Schlagwörter Christoph Kramer, Deutschland gegen Argentinien, Ezequiel Garay, Lifestyle, sport, WM 2014
Veröffentlichung 17.07.2014
Sprache deutsch
Quelle www.sueddeutsche.de

Eins war alles Zuschauern des WM-Finales am 13. Juli 2014 offensichtlich: Die Anzahl der Blessuren, Prellungen und blutigen Schrammen war ziemlich hoch. Wie heftigen zumindest einer der Zusammenstöße wirklich war, wird jedoch erst jetzt nach einem Interview des italienischen Schiedsrichters Nicola Rizzoli bei der Gazetta dello Sport. Nicht nur, dass Christoph Kramer in der 17. Minute des Finalspiels brutal mit der Schulter des argentinischen Spielers Ezequiel Garay kollidierte – der Zusammenprall ging auch noch alles andere als spurlos an dem Deutschen vorbei.

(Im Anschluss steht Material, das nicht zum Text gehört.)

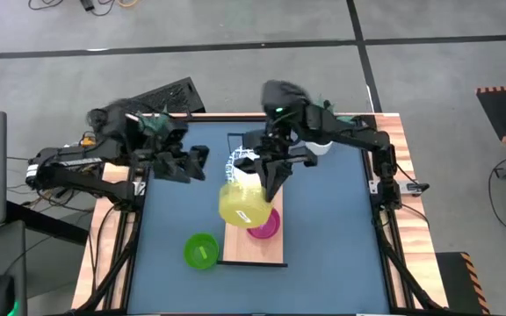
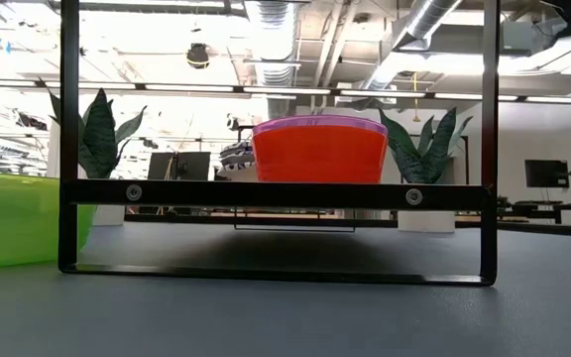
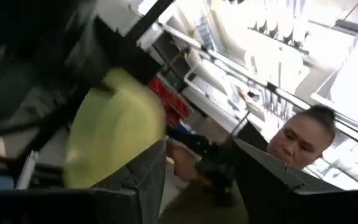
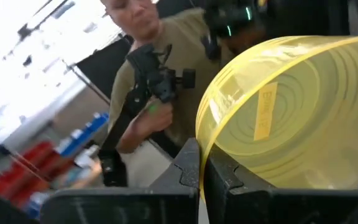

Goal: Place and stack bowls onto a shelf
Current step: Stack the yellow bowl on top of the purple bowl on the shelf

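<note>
My right gripper [image 1: 266,183] is shut on a yellow bowl [image 1: 240,204] and holds it above the light-wood shelf [image 1: 255,250], next to a red bowl nested in a purple one [image 1: 267,225] that rests on the plank. The far end of the plank carries a white bowl with a blue-patterned rim [image 1: 238,162], partly hidden by the arm. A green bowl [image 1: 201,251] sits on the blue table left of the shelf. My left gripper [image 1: 198,163] hovers open to the left of the shelf, with nothing between its fingers [image 3: 143,183]. My right gripper pinches the yellow bowl's rim [image 4: 205,144] between its two fingers, one on each side of the thin wall. The bowl is tipped on its side, its labelled bottom [image 4: 263,112] showing. It does not appear in the low view, so it hangs clear of the plank.
A black frame [image 2: 285,193] stands across the low view in front of the red and purple stack [image 2: 320,149]. A person holding a control handle [image 4: 160,81] stands beyond the table's far edge. Bare blue tabletop lies right of the shelf [image 1: 332,228].
</note>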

Obwohl Kramer erst 14 Minuten später gegen André Schürrle ausgetauscht wurde, bestätigt Rizzoli nun, dass der Nationalspieler direkt nach dem Vorfall so orientierungslos war, dass er sich nicht mehr sicher war, sich überhaupt im Finale der Fußballweltmeisterschaft 2014 zu befinden. Erst als Kramer zum wiederholten Male fragte, „ob das wirklich das Finale ist“ wurde dem Schiedsrichter klar, dass der Fußballer ihn nicht veralbern wollte. Mit einem Verdacht auf Gehirnerschütterung schickte er Kramer schließlich vom Platz.